Danny parked in the drive.
“We started in the garage.” I said.
“Let me cut the tape.” He got out, sliced the crime scene tape at the garage door and opened it. He pulled the car inside.
“The truck had a bench seat.” I unhooked my seat belt. “Sandy was sitting against the door.”
I was going to have to tell him -- about Sandy. I hadn't told anyone yet. I knew better than to try -- Elliot wouldn't believe me and everyone else in his house would fall in line behind him.
“He stopped the truck, the garage door went down. Then he tried to pull me out.”
“Is that when you screamed?” Danny got out and motioned for me to move into the driver's seat.
“No.” I crawled over the center console and held my left arm out to him. “He had me by the arm and I was trying to hit the horn.”
“Techs went over it, said it was disabled.” He took my arm, held me loosely by the wrist. “What was your mom doing?”
I pulled my hand back and he let it go. He repeated his question.
“Helping him,” I answered after a few more seconds. I took a deep breath and repeated myself. “She was helping him. When I screamed after realizing the horn didn't work, she covered my mouth.”
Danny bent down so that he was level with me and covered my hand with his. “I thought so. Your mom didn't have any defensive marks on her.”
“She thought he was going to take care of her. She told me I was going to ruin it if I kept fighting.”
“Shit, Lee.” Danny abruptly leaned forward and wrapped his arms around me. His hand cradled my head and I felt the press of his jaw against my temple. He held me like that for maybe a full minute, his grip growing tighter until he pulled abruptly away.
I looked at his face; he looked away, his cheeks flushing. I guessed he didn't hug most of the victims he worked with.
“Army finally got me out of the cab when he hit m
y leg.” I gestured at my left knee. At the time, it had seemed a crushing blow, may well have been, but, like the cuts, it had healed faster than humanly possible.
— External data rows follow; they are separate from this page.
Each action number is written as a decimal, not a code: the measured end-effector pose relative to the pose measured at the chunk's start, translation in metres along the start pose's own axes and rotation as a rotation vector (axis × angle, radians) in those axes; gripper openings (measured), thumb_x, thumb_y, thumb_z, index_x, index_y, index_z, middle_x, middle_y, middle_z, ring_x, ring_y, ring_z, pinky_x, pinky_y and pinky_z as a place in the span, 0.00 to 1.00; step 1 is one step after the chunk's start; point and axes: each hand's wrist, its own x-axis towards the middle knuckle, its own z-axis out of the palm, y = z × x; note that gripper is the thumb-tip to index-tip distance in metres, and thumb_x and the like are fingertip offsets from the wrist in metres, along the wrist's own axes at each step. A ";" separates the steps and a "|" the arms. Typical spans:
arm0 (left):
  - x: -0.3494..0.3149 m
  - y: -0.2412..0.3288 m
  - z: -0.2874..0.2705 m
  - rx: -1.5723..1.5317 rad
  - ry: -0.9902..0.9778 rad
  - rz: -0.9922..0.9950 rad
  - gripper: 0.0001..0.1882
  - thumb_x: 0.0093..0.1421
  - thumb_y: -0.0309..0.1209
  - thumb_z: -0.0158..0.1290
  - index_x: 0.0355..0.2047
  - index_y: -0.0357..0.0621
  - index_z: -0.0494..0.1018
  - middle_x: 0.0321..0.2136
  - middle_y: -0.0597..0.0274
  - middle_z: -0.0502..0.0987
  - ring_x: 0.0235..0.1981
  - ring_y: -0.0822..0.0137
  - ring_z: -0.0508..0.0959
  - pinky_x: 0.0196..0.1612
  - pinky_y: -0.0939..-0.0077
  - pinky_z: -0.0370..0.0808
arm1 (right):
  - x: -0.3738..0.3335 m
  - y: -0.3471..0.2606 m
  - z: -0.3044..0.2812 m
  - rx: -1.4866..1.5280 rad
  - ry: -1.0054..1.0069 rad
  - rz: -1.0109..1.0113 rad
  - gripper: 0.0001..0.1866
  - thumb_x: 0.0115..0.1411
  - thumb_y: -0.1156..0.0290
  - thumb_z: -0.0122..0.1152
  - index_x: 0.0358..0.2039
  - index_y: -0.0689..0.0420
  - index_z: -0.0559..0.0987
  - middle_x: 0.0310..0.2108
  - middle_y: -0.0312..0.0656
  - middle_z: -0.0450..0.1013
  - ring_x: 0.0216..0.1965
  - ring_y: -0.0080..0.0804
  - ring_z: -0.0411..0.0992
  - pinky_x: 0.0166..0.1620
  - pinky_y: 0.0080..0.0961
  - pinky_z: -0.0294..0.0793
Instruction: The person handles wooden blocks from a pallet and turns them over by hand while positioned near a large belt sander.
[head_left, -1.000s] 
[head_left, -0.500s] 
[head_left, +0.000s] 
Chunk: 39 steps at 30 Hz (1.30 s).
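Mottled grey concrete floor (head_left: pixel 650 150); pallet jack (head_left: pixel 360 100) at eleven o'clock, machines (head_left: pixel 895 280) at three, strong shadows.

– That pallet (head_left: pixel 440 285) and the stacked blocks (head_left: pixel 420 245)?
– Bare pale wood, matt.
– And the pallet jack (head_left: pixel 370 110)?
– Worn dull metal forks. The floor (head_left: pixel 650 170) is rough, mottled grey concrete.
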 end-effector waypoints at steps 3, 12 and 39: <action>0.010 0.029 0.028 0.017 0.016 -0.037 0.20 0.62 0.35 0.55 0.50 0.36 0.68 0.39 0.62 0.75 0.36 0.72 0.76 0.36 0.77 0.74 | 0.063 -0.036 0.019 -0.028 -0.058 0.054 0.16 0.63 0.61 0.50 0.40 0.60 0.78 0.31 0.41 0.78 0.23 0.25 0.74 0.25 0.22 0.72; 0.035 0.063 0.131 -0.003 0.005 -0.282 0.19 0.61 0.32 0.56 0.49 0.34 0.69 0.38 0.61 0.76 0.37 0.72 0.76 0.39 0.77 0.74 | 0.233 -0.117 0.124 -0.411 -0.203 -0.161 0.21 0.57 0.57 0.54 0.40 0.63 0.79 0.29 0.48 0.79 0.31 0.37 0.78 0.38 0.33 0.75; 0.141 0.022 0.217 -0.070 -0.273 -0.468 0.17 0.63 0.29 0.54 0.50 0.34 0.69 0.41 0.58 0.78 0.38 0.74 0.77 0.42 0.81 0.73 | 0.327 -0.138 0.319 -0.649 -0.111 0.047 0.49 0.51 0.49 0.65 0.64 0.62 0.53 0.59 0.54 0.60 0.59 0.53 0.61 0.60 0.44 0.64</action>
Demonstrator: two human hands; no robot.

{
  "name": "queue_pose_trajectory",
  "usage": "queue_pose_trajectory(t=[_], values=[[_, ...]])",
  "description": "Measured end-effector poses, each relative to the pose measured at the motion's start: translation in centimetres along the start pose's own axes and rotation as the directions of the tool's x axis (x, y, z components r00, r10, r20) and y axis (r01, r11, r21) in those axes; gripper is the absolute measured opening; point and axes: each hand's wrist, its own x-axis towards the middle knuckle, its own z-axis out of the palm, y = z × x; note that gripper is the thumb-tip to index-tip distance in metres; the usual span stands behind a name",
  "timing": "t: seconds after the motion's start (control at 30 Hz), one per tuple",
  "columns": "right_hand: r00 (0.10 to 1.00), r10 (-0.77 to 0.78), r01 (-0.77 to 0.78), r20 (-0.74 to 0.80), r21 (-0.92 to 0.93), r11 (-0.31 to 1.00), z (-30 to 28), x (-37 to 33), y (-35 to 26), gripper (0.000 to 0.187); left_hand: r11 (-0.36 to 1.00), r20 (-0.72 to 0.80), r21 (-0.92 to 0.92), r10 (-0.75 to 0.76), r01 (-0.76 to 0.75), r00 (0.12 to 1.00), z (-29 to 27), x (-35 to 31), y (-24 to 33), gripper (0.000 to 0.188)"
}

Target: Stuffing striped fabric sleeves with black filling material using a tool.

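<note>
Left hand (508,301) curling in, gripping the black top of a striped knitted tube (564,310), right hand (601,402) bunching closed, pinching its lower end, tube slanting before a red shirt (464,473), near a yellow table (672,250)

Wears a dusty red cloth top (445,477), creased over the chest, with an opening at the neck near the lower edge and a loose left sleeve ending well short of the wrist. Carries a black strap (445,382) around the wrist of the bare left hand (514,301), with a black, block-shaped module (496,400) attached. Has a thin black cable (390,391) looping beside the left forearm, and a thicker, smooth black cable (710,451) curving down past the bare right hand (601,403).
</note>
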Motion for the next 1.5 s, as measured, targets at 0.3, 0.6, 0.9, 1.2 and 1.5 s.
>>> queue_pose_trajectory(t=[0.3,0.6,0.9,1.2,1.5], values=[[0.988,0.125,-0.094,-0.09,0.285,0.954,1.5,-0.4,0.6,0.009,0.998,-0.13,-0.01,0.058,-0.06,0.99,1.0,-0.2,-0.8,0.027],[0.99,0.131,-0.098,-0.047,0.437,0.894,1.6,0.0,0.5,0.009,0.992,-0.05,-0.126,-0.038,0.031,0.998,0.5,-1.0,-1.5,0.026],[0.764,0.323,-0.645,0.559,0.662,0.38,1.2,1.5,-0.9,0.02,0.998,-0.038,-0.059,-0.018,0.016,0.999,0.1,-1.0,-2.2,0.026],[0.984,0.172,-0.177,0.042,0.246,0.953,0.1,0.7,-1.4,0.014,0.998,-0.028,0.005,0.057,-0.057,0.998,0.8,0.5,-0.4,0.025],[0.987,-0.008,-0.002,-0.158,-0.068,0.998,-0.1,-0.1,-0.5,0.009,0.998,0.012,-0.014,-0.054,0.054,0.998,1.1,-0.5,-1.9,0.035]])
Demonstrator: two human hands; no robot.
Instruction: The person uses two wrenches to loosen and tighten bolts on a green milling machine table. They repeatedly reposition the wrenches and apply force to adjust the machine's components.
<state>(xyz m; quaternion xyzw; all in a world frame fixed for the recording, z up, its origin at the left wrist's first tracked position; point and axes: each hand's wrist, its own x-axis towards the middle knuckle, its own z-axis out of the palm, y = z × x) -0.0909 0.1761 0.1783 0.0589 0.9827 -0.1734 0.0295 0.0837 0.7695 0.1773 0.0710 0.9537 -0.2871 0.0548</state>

“Then he slammed me onto the floor.” I laid down, facing the garage door. “Someone else had come into the garage then, said he thought Army wasn't going to be able to handle me on his own. He called Army 'brother.'”
“His only real brother is in prison in California,” Danny said, helping me off the ground. “Probably a gang brother, but he's not listed as running with a particular gang.”
When I didn't say anything, he prompted me with a question. “Would Elliot know?”
I shrugged. Elliot ran with a lot of different bikers, guys that would kill one another if they were in the same room at the same time. How my uncle managed to pass among them was some kind of miracle. “Elliot isn't in a gang,” I answered. “He just…”
“Buys his drugs from them?”
I didn't say anything, didn't look at him.
“Lee, I know about Elliot--”
I walked past him, the tight space causing me to brush against him. “I passed out, woke up in one of the rooms.”
Before we could enter into the house, I turned back to him. “How'd they get out?”
“House behind this is in foreclosure, too. They'd dug a tunnel to the other yard without anyone knowing.”
Walking into the kitchen, I tried not to think about how many houses in the area were in foreclosure or how many yards Army's friends might have their tunnels running through.
Chapter Six
Army and his gang had torn down the wall that divided the kitchen from the living room. The walls were spray painted black. The table they had placed me on was still there, a four by six foot slab of particle board on top of four fifty gallon drums.
I climbed up onto it.
“Lee, are you sure?”
“Yeah.” There were still candles on the floor and I motioned to one. He lit it, brought it to me. “Turn off the lights.”
He turned them off and then came back to stand beside me.